Your assignment — Return only the stretch of the material below that begins with the line containing "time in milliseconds" and ends with the line containing "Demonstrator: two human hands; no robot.", exactly; both of those lines belong to it.
==================================================
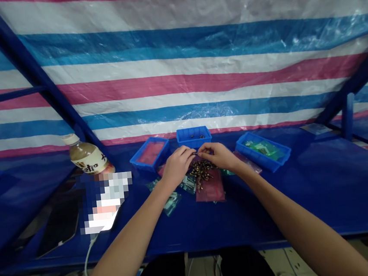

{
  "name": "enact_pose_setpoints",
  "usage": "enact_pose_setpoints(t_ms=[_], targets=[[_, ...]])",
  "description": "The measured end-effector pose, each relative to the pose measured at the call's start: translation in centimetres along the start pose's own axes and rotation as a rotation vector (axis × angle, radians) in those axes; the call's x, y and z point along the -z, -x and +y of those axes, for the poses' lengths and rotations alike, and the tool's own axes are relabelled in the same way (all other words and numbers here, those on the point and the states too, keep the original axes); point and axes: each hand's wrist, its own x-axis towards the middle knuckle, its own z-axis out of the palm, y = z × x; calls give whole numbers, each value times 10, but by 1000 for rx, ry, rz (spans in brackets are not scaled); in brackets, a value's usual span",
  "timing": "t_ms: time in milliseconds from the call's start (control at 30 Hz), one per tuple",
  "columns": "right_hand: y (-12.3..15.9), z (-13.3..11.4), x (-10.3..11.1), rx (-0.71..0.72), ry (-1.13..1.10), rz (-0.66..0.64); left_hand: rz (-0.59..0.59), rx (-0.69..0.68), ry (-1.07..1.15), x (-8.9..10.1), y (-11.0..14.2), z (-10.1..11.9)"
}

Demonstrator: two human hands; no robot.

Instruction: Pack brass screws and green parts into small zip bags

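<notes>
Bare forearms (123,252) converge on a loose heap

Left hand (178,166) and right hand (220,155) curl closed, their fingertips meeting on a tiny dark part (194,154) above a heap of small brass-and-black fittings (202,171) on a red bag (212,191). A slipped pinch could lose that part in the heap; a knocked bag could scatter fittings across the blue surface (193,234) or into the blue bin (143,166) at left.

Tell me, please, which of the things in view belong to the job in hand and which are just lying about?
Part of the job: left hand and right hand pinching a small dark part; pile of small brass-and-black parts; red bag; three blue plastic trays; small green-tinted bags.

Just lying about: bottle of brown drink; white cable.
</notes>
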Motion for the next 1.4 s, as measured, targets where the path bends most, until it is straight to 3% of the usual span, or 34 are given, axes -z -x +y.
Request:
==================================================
Result for this task —
  "timing": "t_ms: time in milliseconds from the call's start (control at 30 Hz), one per tuple",
  "columns": "right_hand: y (-12.3..15.9), z (-13.3..11.4), x (-10.3..11.1), rx (-0.71..0.72), ry (-1.13..1.10), rz (-0.66..0.64); left_hand: rz (-0.59..0.59), rx (-0.69..0.68), ry (-1.07..1.15), x (-8.9..10.1), y (-11.0..14.2), z (-10.1..11.9)"
}

Demonstrator: two human hands; no robot.

Nothing else is required for this exercise.